BRIEF:
Restate all entries word for word, minus pictures.

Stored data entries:
.....
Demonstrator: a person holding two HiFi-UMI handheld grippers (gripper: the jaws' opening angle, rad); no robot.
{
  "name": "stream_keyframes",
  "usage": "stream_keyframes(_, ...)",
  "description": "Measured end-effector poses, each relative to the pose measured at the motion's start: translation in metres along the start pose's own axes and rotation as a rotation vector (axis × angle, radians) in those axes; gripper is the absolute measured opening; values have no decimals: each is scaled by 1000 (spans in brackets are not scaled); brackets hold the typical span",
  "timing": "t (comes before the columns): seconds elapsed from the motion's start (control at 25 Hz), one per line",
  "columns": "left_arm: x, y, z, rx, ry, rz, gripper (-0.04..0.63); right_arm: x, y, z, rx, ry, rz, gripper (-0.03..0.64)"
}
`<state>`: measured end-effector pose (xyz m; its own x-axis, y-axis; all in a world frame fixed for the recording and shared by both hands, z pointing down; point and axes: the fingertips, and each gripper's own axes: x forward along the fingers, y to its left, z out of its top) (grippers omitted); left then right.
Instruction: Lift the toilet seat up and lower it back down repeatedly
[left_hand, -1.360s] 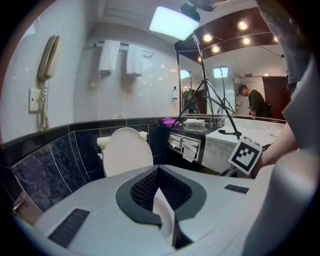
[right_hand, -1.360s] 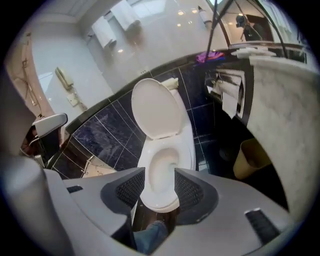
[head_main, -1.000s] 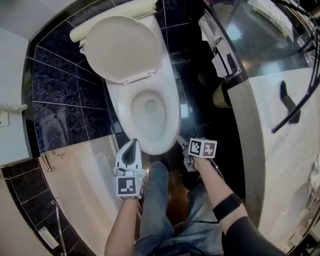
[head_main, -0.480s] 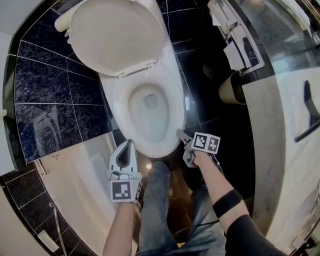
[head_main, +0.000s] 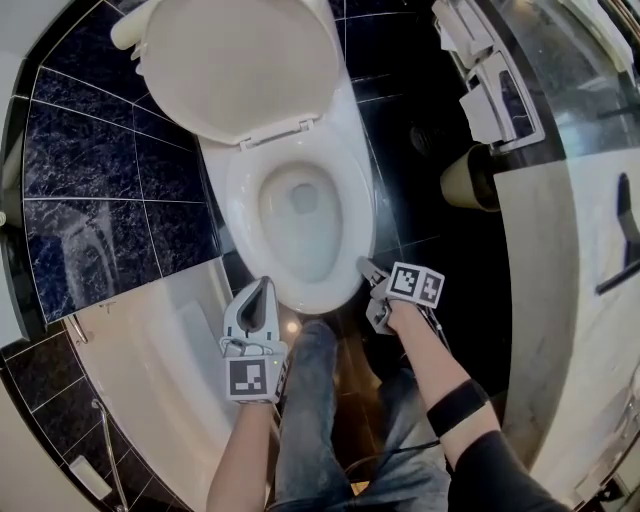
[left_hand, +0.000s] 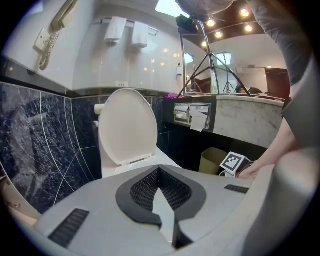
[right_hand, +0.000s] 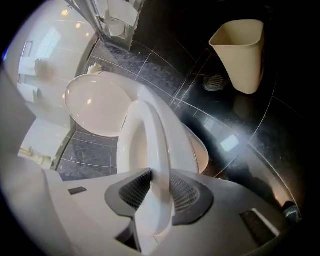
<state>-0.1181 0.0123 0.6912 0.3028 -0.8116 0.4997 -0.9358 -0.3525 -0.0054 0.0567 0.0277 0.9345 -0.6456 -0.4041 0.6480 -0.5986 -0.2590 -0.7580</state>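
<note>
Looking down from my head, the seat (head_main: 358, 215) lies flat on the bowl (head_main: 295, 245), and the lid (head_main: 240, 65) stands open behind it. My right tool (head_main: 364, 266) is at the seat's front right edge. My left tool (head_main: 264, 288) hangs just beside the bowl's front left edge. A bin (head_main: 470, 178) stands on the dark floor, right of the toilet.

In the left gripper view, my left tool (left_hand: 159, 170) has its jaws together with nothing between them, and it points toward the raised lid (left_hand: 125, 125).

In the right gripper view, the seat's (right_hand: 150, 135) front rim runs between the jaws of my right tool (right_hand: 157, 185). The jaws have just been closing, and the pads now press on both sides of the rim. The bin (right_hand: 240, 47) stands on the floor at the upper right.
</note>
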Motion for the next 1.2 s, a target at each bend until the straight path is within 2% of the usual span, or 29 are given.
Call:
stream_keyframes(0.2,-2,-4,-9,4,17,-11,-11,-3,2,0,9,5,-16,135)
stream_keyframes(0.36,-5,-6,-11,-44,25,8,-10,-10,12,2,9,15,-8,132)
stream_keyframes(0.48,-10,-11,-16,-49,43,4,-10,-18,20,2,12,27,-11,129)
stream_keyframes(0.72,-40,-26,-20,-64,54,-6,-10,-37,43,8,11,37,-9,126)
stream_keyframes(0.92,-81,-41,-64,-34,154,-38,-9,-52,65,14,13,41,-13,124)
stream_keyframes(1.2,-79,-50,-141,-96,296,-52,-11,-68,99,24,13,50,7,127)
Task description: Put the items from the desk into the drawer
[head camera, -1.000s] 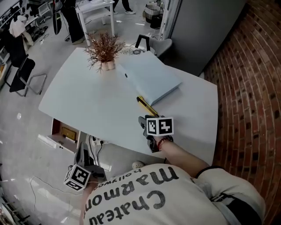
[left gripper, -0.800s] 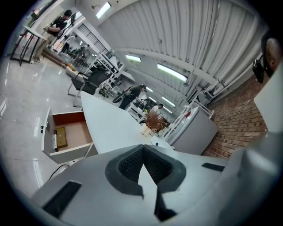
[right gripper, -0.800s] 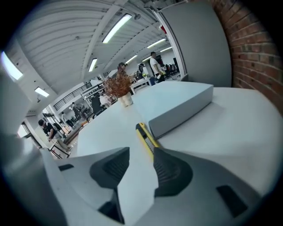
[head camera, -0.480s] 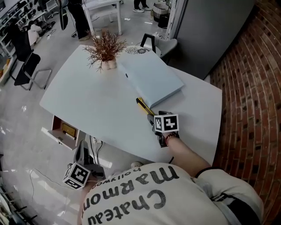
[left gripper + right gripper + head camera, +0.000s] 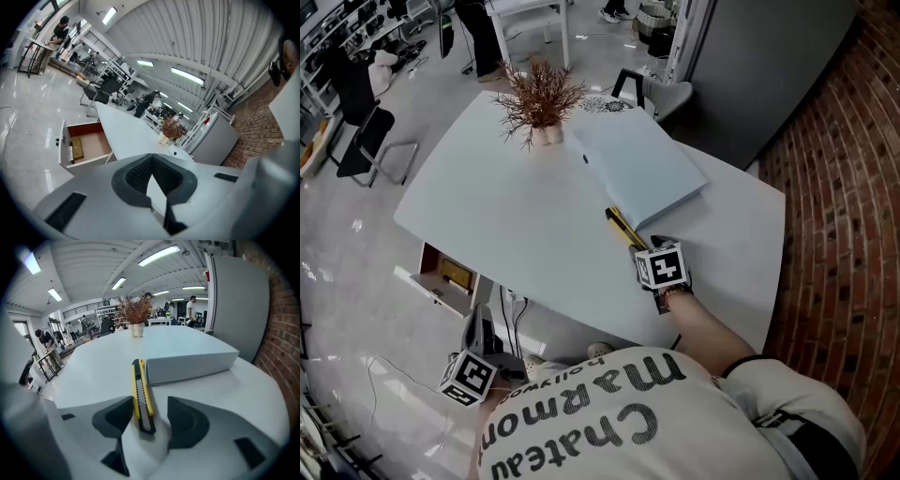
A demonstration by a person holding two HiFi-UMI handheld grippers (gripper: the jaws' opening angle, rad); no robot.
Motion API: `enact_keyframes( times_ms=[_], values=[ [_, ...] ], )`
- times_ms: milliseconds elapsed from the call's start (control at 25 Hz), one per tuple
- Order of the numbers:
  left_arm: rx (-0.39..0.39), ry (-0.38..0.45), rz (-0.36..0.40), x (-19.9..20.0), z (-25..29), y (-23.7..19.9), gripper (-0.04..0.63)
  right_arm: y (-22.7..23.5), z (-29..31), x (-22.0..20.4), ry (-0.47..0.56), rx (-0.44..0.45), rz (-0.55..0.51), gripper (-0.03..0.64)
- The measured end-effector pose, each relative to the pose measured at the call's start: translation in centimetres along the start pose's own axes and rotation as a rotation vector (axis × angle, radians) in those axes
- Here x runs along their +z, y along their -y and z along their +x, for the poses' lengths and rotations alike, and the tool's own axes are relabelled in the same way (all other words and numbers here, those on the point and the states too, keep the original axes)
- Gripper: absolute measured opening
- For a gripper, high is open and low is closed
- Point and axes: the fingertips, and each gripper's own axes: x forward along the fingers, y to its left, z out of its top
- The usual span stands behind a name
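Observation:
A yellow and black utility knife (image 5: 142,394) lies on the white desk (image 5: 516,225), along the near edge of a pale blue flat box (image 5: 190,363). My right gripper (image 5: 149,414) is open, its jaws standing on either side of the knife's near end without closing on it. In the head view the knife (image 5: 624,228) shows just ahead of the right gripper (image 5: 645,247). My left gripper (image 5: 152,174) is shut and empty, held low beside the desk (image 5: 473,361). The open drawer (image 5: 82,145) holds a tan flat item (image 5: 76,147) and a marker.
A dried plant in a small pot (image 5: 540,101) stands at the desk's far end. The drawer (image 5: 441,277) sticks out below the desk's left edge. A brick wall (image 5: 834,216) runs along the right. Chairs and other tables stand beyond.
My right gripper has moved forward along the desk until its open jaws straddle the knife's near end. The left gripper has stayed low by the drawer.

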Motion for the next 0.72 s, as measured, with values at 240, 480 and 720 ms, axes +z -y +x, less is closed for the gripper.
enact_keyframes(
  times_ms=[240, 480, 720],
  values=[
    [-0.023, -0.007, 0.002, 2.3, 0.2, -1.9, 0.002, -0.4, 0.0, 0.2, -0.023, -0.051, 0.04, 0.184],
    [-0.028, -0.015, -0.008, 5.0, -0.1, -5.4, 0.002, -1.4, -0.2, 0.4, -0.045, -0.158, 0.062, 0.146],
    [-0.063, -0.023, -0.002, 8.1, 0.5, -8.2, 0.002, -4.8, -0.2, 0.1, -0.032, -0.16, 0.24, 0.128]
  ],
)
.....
ANSWER BOX:
Demonstrator: a person holding two HiFi-UMI handheld grippers (gripper: the jaws' opening angle, rad); no robot.
{
  "name": "stream_keyframes",
  "usage": "stream_keyframes(_, ...)",
  "description": "Measured end-effector poses, each relative to the pose measured at the motion's start: translation in metres along the start pose's own axes and rotation as a rotation vector (axis × angle, radians) in those axes; gripper is the absolute measured opening; values have no decimals: each is scaled by 1000 (spans in brackets are not scaled); brackets hold the typical span",
  "timing": "t (comes before the columns): seconds elapsed from the motion's start (control at 25 Hz), one per line",
  "columns": "left_arm: x, y, z, rx, ry, rz, gripper (-0.04..0.63); right_arm: x, y, z, rx, ry, rz, gripper (-0.03..0.64)"
}
`<state>`: measured end-effector pose (xyz m; its own x-axis, y-axis; all in a world frame fixed for the recording and shared by both hands, z pointing down; point and axes: the fingertips, and each gripper's own axes: x forward along the fingers, y to its left, z out of its top) (grippers omitted); left then right.
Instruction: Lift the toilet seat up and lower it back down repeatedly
[left_hand, -1.360s] 
[right_hand, -1.360s] 
[head_main, -1.000s] 
[head_main, -0.480s] 
[head_main, +0.000s] 
[left_hand, +0.000s] 
[right_hand, +0.000s] 
<state>-0.1181 0.0123 0.6912 0.3028 -0.8116 0.4997 -0.9358 -0.3525 -0.0054 0.0567 0.0277 0.9345 -0.6456 -0.4041 0.6480 -0.5986 -0.2590 -0.7580</state>
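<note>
Looking down from my head, the seat (head_main: 358, 215) lies flat on the bowl (head_main: 295, 245), and the lid (head_main: 240, 65) stands open behind it. My right tool (head_main: 364, 266) is at the seat's front right edge. My left tool (head_main: 264, 288) hangs just beside the bowl's front left edge. A bin (head_main: 470, 178) stands on the dark floor, right of the toilet.

In the left gripper view, my left tool (left_hand: 159, 170) has its jaws together with nothing between them, and it points toward the raised lid (left_hand: 125, 125).

In the right gripper view, the seat's (right_hand: 150, 135) front rim runs between the jaws of my right tool (right_hand: 157, 185). The jaws have just been closing, and the pads now press on both sides of the rim. The bin (right_hand: 240, 47) stands on the floor at the upper right.
</note>
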Motion for the next 1.2 s, a target at each bend until the straight path is within 2% of the usual span, or 29 are given.
Call:
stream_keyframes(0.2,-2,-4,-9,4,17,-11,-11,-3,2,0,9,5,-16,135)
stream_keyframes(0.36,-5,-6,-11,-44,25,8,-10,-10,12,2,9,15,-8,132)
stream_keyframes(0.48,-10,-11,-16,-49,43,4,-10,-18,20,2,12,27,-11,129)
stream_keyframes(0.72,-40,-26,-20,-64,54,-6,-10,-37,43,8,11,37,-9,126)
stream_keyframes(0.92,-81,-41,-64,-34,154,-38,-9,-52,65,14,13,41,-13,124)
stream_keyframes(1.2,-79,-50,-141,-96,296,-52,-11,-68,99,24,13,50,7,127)
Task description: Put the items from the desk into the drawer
[head camera, -1.000s] 
[left gripper, -0.800s] 
[right gripper, -0.800s] 
[head camera, -0.480s] 
[left gripper + right gripper + head camera, +0.000s] 
A demonstration by a person holding two HiFi-UMI handheld grippers (gripper: the jaws' opening angle, rad); no robot.
Motion API: `enact_keyframes( times_ms=[_], values=[ [_, ...] ], )`
- times_ms: milliseconds elapsed from the call's start (control at 25 Hz), one per tuple
- Order of the numbers:
  left_arm: rx (-0.39..0.39), ry (-0.38..0.45), rz (-0.36..0.40), x (-19.9..20.0), z (-25..29), y (-23.7..19.9), gripper (-0.04..0.63)
  right_arm: y (-22.7..23.5), z (-29..31), x (-22.0..20.4), ry (-0.47..0.56), rx (-0.44..0.45), rz (-0.55..0.51), gripper (-0.03..0.64)
- The measured end-effector pose, each relative to the pose measured at the call's start: translation in centimetres along the start pose's own axes and rotation as a rotation vector (axis × angle, radians) in those axes
- Here x runs along their +z, y along their -y and z along their +x, for the poses' lengths and rotations alike, and the tool's own axes are relabelled in the same way (all other words and numbers here, those on the point and the states too, keep the original axes)
- Gripper: absolute measured opening
- For a gripper, high is open and low is closed
- Point and axes: the fingertips, and each gripper's own axes: x forward along the fingers, y to its left, z out of its top
- The usual span stands behind a name
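Observation:
A yellow and black utility knife (image 5: 142,394) lies on the white desk (image 5: 516,225), along the near edge of a pale blue flat box (image 5: 190,363). My right gripper (image 5: 149,414) is open, its jaws standing on either side of the knife's near end without closing on it. In the head view the knife (image 5: 624,228) shows just ahead of the right gripper (image 5: 645,247). My left gripper (image 5: 152,174) is shut and empty, held low beside the desk (image 5: 473,361). The open drawer (image 5: 82,145) holds a tan flat item (image 5: 76,147) and a marker.
A dried plant in a small pot (image 5: 540,101) stands at the desk's far end. The drawer (image 5: 441,277) sticks out below the desk's left edge. A brick wall (image 5: 834,216) runs along the right. Chairs and other tables stand beyond.
My right gripper has moved forward along the desk until its open jaws straddle the knife's near end. The left gripper has stayed low by the drawer.
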
Motion for the next 0.72 s, as measured, with values at 240, 480 and 720 ms, axes +z -y +x, less is closed for the gripper.
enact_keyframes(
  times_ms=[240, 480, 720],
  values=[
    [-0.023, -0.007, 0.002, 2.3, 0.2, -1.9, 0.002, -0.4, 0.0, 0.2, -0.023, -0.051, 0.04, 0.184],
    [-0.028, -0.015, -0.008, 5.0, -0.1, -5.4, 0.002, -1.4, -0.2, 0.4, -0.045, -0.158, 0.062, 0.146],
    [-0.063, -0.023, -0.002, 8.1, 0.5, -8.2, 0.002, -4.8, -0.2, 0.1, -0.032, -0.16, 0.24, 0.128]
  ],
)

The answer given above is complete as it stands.